• EXERCISE BRIEF: Pictures stay out of the copy. Retype exactly the lines below from the one with "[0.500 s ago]" through the one with "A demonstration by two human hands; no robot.".

• DATA EXTRACT:
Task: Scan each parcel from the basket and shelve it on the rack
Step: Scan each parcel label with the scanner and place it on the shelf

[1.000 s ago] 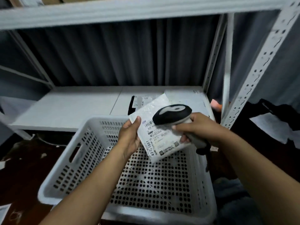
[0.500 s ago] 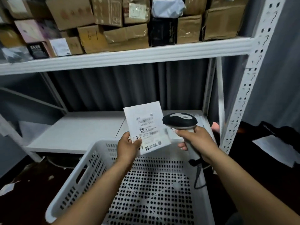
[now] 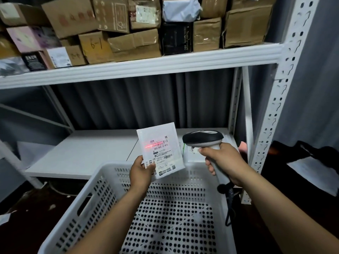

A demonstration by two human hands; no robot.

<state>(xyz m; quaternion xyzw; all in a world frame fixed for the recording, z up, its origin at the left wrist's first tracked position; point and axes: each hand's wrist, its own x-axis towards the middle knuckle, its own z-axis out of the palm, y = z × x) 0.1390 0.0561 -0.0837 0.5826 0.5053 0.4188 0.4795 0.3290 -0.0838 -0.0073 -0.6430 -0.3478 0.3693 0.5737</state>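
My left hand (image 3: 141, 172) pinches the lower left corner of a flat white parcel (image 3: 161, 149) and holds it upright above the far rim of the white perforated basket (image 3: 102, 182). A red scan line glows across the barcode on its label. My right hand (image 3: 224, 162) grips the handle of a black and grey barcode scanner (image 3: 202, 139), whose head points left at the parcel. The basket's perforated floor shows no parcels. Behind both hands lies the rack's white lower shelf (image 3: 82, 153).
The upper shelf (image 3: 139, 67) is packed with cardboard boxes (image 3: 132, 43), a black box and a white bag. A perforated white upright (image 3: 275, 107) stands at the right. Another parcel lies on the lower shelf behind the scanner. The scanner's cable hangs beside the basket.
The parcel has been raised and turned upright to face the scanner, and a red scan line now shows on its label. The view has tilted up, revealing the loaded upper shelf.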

• ANSWER TO THIS EXERCISE:
[0.500 s ago] 
[now] 

A demonstration by two human hands; no robot.

Nothing else is needed to complete the exercise.